Doppelte Spannung für vierfache Leistung
Durch die höhere Betriebsspannung wird es ebenso möglich, kompaktere und leichtere Systeme bei gleicher Leistung herzustellen. Denn um das gewünschte Leistungslevel zu erreichen, ist entsprechend weniger Chipfläche nötig. So weise „der Transistor eine vierfach höhere Ausgangsimpedanz für eine gegebene Leistung auf“, führt Krause aus.
Kleinere und damit weniger verlustbehaftete Anpassnetzwerke lassen sich in der Folge realisieren – was wiederum eine höhere Energieeffizienz des Gesamtsystems bewirkt.
Einsatz in industriellen Höchstleistungsanlagen
„Das langfristige Ziel unserer Entwicklung ist ein Betrieb bei bis zu 10 GHz“, berichtet Krause. Damit wäre das Fraunhofer IAF die erste Quelle solcher 100‑V‑Bauelemente auf GaN-Basis.

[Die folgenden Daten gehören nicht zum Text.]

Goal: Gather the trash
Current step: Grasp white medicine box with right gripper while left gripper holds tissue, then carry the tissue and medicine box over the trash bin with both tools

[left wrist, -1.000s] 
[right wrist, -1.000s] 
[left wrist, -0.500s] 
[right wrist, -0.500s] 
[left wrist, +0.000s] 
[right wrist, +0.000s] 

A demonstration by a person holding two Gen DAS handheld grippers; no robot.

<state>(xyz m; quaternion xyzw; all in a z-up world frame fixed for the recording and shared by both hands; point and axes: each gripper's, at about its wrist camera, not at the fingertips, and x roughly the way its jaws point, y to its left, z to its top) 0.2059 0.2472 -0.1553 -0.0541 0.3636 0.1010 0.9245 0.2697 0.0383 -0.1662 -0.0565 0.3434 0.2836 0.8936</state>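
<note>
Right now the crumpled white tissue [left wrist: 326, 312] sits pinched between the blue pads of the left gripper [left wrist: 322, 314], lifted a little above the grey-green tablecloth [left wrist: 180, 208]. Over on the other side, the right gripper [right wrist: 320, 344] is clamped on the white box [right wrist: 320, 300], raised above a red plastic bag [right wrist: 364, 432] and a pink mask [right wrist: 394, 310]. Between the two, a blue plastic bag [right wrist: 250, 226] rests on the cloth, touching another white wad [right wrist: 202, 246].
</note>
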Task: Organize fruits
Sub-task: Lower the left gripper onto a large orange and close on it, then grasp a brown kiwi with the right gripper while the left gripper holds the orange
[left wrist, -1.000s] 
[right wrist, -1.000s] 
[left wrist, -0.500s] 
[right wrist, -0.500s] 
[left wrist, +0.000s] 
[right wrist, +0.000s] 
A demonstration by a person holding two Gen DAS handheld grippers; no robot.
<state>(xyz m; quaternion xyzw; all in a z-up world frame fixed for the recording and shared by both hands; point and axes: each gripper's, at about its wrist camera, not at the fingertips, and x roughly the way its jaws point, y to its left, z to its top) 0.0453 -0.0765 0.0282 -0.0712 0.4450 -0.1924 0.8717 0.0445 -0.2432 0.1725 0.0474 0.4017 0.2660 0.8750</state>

Interessant sind die Transistoren vor allem für Höchstleistungsanwendungen wie Teilchenbeschleuniger, industrielle Mikrowellenheizungen, Mobilfunkverstärker, Puls- und Dauerstrichradar sowie Verstärker für Plasmageneratoren. In der Regel benötigen solche Anlagen sehr viel Leistung bei gleichzeitig geringem Volumenbedarf der Komponenten – genau das, was die 100‑V‑Technologie ermöglichen soll.
Teilchenbeschleuniger spielen in der Forschung, Medizintechnik und der Industrie eine wichtige Rolle. Plasmageneratoren im Hochfrequenzbereich werden beispielsweise in industriellen Prozessen zur Beschichtung eingesetzt, um unter anderem halbleiterbasierte Chips, Datenspeichermedien oder Solarzellen herzustellen.
Leistungshalbleiter lösen Vakuumbauelemente ab
Ein weiterer großer Anwendungsbereich in der Industrie sind Leistungsgeneratoren für Mikrowellenheizungen. „Im Bereich der Plasmaerzeugung arbeitet die Industrie meistens mit höheren Frequenzen, allerdings nutzen viele Anwender nach wie vor Vakuumbauelemente wie etwa Magnetrone oder Klystrone“, sagt Krause. „Hier arbeiten wir daran, eine Alternative auf Halbleiterbasis bereitzustellen, da Halbleiter deutlich kompakter und leichter sind und sich damit beispielsweise Anordnungen wie Phased Arrays realisieren lassen.“
Lange Zeit haben röhrenbasierte Bauelemente, zum Beispiel Wanderfeldröhren, Elektroniksysteme mit hohem Leistungsbedarf dominiert. Inzwischen geht die Entwicklung jedoch in Richtung von Leistungshalbleitern. In der 100‑V‑Technologie auf GaN-Basis sehen die Wissenschaftler des Fraunhofer IAF eine effiziente Alternative für die Leistungssteigerung von Mikrowellengeneratoren.